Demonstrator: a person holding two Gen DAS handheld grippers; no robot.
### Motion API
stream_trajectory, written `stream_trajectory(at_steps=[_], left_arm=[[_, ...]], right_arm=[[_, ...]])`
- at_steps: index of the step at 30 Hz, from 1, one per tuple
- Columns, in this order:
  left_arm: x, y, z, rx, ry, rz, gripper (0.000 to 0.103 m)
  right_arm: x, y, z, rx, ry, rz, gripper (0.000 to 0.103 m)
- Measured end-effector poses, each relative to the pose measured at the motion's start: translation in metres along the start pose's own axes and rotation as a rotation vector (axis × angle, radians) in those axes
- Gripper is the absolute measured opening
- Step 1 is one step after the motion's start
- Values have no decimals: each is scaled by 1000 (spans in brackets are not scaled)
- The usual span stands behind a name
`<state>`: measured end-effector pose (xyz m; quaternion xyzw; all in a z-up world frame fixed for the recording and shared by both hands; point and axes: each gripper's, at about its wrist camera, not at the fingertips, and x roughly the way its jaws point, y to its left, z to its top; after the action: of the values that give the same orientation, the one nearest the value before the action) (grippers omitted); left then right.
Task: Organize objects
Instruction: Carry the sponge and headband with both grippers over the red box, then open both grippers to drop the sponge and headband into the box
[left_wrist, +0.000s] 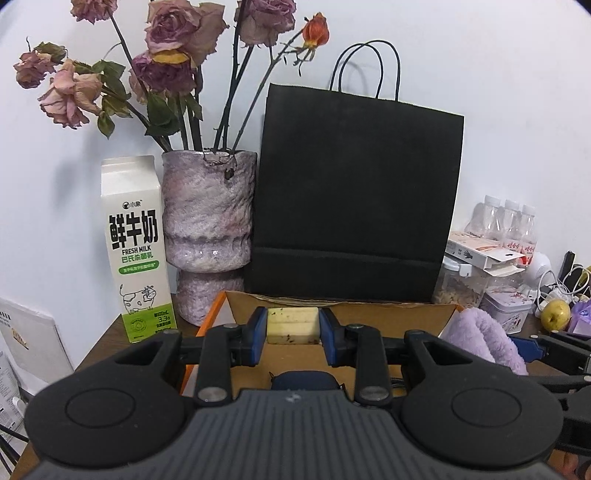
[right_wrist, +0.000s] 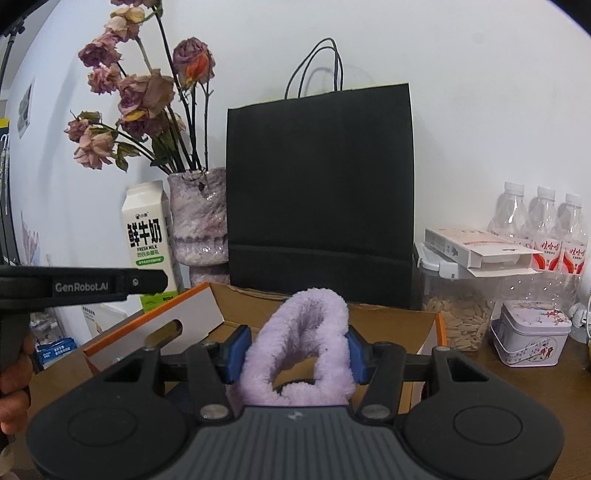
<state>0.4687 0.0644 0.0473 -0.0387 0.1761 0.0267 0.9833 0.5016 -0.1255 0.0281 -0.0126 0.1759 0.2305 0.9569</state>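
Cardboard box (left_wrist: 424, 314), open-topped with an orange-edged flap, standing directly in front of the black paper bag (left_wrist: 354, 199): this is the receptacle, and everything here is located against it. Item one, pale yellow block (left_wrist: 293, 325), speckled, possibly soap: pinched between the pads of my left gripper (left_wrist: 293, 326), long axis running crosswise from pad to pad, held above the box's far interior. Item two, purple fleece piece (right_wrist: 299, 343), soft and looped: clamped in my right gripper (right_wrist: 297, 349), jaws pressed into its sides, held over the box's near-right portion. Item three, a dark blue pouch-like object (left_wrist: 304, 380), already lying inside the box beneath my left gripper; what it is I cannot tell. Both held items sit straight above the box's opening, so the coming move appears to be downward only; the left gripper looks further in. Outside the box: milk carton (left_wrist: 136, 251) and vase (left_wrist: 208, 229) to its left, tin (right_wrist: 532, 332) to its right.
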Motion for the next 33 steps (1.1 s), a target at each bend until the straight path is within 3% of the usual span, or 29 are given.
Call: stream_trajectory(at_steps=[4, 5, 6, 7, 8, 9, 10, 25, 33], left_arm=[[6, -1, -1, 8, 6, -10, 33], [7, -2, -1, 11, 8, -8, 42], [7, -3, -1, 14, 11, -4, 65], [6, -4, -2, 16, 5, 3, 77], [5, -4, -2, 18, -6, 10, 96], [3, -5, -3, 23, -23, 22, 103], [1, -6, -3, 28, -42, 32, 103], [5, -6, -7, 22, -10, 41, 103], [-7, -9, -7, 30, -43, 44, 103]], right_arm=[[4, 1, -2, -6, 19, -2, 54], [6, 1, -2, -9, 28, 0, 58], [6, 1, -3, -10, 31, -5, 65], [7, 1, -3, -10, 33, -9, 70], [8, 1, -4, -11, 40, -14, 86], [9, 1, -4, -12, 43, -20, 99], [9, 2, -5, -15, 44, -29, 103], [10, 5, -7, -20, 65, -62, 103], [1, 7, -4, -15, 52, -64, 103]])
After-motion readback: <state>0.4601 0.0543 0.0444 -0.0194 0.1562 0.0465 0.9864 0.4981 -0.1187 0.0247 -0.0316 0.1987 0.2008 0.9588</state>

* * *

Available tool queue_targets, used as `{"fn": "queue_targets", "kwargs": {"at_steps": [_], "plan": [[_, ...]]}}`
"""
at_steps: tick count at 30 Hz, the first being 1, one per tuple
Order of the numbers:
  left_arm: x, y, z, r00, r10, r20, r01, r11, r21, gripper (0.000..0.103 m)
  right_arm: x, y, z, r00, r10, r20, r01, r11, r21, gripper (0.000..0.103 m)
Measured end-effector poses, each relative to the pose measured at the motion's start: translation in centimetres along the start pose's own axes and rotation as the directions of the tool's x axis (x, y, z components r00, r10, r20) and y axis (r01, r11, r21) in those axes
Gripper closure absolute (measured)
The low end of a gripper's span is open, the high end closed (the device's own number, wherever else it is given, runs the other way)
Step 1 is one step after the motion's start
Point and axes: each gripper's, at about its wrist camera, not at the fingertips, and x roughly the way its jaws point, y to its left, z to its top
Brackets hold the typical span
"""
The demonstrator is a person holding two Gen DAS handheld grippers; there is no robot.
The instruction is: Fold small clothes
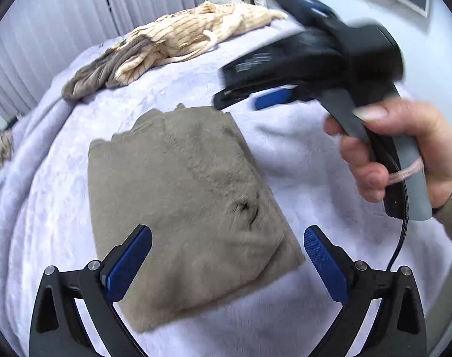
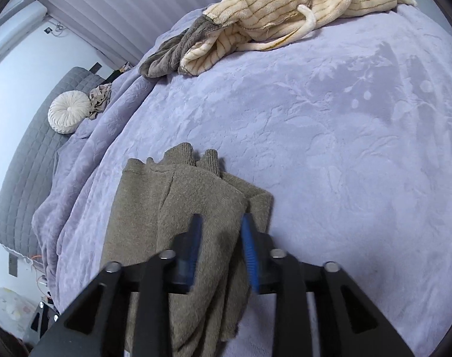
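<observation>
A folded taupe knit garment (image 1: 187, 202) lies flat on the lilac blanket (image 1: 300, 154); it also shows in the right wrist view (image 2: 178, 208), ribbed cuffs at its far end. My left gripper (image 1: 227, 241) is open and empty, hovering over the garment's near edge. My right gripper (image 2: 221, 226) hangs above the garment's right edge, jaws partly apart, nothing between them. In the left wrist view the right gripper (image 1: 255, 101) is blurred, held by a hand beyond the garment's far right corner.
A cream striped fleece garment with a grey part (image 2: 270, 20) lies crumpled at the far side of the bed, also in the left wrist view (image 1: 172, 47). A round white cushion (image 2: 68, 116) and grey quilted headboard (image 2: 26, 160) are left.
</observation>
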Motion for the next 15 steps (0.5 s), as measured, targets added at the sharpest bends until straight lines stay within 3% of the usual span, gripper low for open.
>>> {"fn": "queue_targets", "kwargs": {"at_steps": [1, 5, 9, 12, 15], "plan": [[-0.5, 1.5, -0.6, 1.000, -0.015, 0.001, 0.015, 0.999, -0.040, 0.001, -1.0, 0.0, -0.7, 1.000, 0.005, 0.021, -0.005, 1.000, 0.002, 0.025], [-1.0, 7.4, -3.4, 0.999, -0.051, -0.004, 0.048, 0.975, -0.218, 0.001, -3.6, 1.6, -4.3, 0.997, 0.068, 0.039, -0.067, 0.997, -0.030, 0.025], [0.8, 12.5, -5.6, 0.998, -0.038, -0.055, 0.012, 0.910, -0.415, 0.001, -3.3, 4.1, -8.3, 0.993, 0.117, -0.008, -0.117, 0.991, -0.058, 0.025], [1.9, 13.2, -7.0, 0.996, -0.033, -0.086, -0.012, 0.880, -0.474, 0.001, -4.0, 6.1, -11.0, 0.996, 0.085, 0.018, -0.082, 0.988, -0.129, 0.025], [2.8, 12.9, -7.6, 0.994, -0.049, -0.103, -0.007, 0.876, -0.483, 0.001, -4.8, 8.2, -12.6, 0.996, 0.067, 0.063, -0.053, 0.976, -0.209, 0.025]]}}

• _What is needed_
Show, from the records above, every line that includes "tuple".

• _Worked solution_
- at_steps: index of the step at 30 Hz, from 1, one per tuple
at_steps: tick count at 30 Hz, the first being 1, one per tuple

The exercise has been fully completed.